Content starts

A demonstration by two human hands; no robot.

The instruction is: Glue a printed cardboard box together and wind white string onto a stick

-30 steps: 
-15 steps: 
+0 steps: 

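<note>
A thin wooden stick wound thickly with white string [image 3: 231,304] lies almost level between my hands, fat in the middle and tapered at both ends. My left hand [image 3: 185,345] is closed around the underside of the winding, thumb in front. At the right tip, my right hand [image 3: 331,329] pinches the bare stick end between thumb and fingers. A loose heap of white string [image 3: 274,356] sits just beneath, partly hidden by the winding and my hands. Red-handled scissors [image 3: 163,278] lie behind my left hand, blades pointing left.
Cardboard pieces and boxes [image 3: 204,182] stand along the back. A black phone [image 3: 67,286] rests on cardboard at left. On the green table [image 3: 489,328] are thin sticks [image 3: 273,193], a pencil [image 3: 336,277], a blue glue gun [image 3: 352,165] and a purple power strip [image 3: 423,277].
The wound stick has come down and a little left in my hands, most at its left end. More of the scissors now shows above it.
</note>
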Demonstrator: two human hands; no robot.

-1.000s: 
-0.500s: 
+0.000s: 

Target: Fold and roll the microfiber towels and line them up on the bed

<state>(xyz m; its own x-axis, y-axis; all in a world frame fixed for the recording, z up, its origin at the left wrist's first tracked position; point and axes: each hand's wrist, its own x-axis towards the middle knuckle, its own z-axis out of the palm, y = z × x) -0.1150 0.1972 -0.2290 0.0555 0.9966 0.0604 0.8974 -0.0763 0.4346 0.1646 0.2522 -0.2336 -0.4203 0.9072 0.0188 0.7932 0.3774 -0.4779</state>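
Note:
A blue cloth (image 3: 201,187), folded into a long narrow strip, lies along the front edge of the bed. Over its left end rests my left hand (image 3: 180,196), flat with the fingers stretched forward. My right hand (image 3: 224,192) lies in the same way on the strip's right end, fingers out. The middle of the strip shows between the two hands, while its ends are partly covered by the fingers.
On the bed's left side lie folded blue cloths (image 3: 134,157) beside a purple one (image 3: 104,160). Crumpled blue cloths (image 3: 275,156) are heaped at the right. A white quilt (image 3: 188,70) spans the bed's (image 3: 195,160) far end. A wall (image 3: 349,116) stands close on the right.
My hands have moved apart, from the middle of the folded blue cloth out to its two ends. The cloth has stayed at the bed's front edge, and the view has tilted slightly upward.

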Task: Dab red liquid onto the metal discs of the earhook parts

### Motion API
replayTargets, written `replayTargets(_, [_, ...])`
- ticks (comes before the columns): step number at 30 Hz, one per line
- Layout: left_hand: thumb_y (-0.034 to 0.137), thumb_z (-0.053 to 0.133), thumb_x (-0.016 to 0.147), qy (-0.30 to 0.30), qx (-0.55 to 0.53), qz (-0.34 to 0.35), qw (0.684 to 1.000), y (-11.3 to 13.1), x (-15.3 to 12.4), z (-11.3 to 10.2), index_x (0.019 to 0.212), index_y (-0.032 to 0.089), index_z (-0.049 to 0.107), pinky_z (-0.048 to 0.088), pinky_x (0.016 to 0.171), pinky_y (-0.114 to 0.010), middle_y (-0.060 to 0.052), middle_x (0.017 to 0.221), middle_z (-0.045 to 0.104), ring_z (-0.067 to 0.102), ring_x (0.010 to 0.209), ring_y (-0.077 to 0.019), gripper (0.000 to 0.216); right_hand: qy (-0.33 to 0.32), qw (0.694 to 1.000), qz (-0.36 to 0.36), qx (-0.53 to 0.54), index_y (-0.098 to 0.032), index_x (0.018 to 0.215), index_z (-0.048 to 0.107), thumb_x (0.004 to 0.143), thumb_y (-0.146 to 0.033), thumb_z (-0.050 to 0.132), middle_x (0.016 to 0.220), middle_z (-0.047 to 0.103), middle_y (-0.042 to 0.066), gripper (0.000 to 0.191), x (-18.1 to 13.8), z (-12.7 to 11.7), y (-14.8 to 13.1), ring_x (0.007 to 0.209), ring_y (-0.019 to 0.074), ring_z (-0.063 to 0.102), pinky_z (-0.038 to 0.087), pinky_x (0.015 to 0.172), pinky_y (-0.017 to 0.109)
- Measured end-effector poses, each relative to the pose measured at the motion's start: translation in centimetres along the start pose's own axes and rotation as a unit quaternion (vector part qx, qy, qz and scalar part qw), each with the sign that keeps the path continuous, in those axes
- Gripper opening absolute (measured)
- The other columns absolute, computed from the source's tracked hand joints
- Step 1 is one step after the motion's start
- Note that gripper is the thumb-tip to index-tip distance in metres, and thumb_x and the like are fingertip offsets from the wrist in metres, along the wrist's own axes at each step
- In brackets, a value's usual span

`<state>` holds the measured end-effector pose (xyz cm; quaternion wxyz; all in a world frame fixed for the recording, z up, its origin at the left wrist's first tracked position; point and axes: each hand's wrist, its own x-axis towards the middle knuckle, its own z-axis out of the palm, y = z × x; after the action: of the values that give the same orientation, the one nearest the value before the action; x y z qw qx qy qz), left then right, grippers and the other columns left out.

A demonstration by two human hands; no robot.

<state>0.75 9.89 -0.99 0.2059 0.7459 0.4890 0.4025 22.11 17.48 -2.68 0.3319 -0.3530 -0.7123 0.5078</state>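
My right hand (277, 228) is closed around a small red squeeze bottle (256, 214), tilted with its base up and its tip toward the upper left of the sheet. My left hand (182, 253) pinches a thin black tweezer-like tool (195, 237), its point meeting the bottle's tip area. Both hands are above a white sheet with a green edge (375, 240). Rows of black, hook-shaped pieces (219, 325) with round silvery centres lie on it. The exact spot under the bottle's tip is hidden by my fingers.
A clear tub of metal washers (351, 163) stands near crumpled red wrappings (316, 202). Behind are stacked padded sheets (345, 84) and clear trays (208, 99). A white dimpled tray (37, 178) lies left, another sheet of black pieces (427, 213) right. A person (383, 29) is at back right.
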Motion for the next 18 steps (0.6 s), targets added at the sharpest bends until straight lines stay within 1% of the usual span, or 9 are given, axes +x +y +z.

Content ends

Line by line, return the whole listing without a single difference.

### RESULT
A demonstration by two human hands; no robot.

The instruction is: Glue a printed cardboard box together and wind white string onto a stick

-30 steps: 
-15 steps: 
+0 steps: 

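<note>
A thin wooden stick wound thickly with white string [image 3: 231,304] lies almost level between my hands, fat in the middle and tapered at both ends. My left hand [image 3: 185,345] is closed around the underside of the winding, thumb in front. At the right tip, my right hand [image 3: 331,329] pinches the bare stick end between thumb and fingers. A loose heap of white string [image 3: 274,356] sits just beneath, partly hidden by the winding and my hands. Red-handled scissors [image 3: 163,278] lie behind my left hand, blades pointing left.
Cardboard pieces and boxes [image 3: 204,182] stand along the back. A black phone [image 3: 67,286] rests on cardboard at left. On the green table [image 3: 489,328] are thin sticks [image 3: 273,193], a pencil [image 3: 336,277], a blue glue gun [image 3: 352,165] and a purple power strip [image 3: 423,277].
The wound stick has come down and a little left in my hands, most at its left end. More of the scissors now shows above it.
</note>
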Demonstrator: two human hands; no robot.

-1.000s: 
-0.500s: 
+0.000s: 

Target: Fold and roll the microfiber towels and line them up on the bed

<state>(xyz m; its own x-axis, y-axis; all in a world frame fixed for the recording, z up, its origin at the left wrist's first tracked position; point and axes: each hand's wrist, its own x-axis towards the middle knuckle, its own z-axis out of the palm, y = z × x) -0.1150 0.1972 -0.2290 0.0555 0.9966 0.0604 0.8974 -0.0763 0.4346 0.1646 0.2522 -0.2336 -0.4203 0.9072 0.0188 0.7932 0.3774 -0.4779</state>
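Note:
A blue cloth (image 3: 201,187), folded into a long narrow strip, lies along the front edge of the bed. Over its left end rests my left hand (image 3: 180,196), flat with the fingers stretched forward. My right hand (image 3: 224,192) lies in the same way on the strip's right end, fingers out. The middle of the strip shows between the two hands, while its ends are partly covered by the fingers.
On the bed's left side lie folded blue cloths (image 3: 134,157) beside a purple one (image 3: 104,160). Crumpled blue cloths (image 3: 275,156) are heaped at the right. A white quilt (image 3: 188,70) spans the bed's (image 3: 195,160) far end. A wall (image 3: 349,116) stands close on the right.
My hands have moved apart, from the middle of the folded blue cloth out to its two ends. The cloth has stayed at the bed's front edge, and the view has tilted slightly upward.
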
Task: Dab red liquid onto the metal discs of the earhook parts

### Motion API
replayTargets, written `replayTargets(_, [_, ...])`
- ticks (comes before the columns): step number at 30 Hz, one per line
- Layout: left_hand: thumb_y (-0.034 to 0.137), thumb_z (-0.053 to 0.133), thumb_x (-0.016 to 0.147), qy (-0.30 to 0.30), qx (-0.55 to 0.53), qz (-0.34 to 0.35), qw (0.684 to 1.000), y (-11.3 to 13.1), x (-15.3 to 12.4), z (-11.3 to 10.2), index_x (0.019 to 0.212), index_y (-0.032 to 0.089), index_z (-0.049 to 0.107), pinky_z (-0.048 to 0.088), pinky_x (0.016 to 0.171), pinky_y (-0.114 to 0.010), middle_y (-0.060 to 0.052), middle_x (0.017 to 0.221), middle_z (-0.045 to 0.104), ring_z (-0.067 to 0.102), ring_x (0.010 to 0.209), ring_y (-0.077 to 0.019), gripper (0.000 to 0.216); right_hand: qy (-0.33 to 0.32), qw (0.694 to 1.000), qz (-0.36 to 0.36), qx (-0.53 to 0.54), index_y (-0.098 to 0.032), index_x (0.018 to 0.215), index_z (-0.048 to 0.107), thumb_x (0.004 to 0.143), thumb_y (-0.146 to 0.033), thumb_z (-0.050 to 0.132), middle_x (0.016 to 0.220), middle_z (-0.047 to 0.103), middle_y (-0.042 to 0.066), gripper (0.000 to 0.191), x (-18.1 to 13.8), z (-12.7 to 11.7), y (-14.8 to 13.1), ring_x (0.007 to 0.209), ring_y (-0.019 to 0.074), ring_z (-0.063 to 0.102), pinky_z (-0.038 to 0.087), pinky_x (0.015 to 0.172), pinky_y (-0.017 to 0.109)
- Measured end-effector poses, each relative to the pose measured at the motion's start: translation in centimetres along the start pose's own axes and rotation as a unit quaternion (vector part qx, qy, qz and scalar part qw), each with the sign that keeps the path continuous, in those axes
- Gripper opening absolute (measured)
- The other columns absolute, computed from the source's tracked hand joints
- Step 1 is one step after the motion's start
- Note that gripper is the thumb-tip to index-tip distance in metres, and thumb_x and the like are fingertip offsets from the wrist in metres, along the wrist's own axes at each step
- In brackets, a value's usual span

`<state>` holds the measured end-effector pose (xyz cm; quaternion wxyz; all in a world frame fixed for the recording, z up, its origin at the left wrist's first tracked position; point and axes: each hand's wrist, its own x-axis towards the middle knuckle, its own z-axis out of the palm, y = z × x; after the action: of the values that give the same orientation, the one nearest the value before the action; x y z qw qx qy qz), left then right, grippers and the other columns left out.

A demonstration by two human hands; no robot.

<state>0.75 9.89 -0.99 0.2059 0.7459 0.4890 0.4025 22.11 17.48 -2.68 0.3319 -0.3530 -0.7123 0.5078</state>
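My right hand (277, 228) is closed around a small red squeeze bottle (256, 214), tilted with its base up and its tip toward the upper left of the sheet. My left hand (182, 253) pinches a thin black tweezer-like tool (195, 237), its point meeting the bottle's tip area. Both hands are above a white sheet with a green edge (375, 240). Rows of black, hook-shaped pieces (219, 325) with round silvery centres lie on it. The exact spot under the bottle's tip is hidden by my fingers.
A clear tub of metal washers (351, 163) stands near crumpled red wrappings (316, 202). Behind are stacked padded sheets (345, 84) and clear trays (208, 99). A white dimpled tray (37, 178) lies left, another sheet of black pieces (427, 213) right. A person (383, 29) is at back right.
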Motion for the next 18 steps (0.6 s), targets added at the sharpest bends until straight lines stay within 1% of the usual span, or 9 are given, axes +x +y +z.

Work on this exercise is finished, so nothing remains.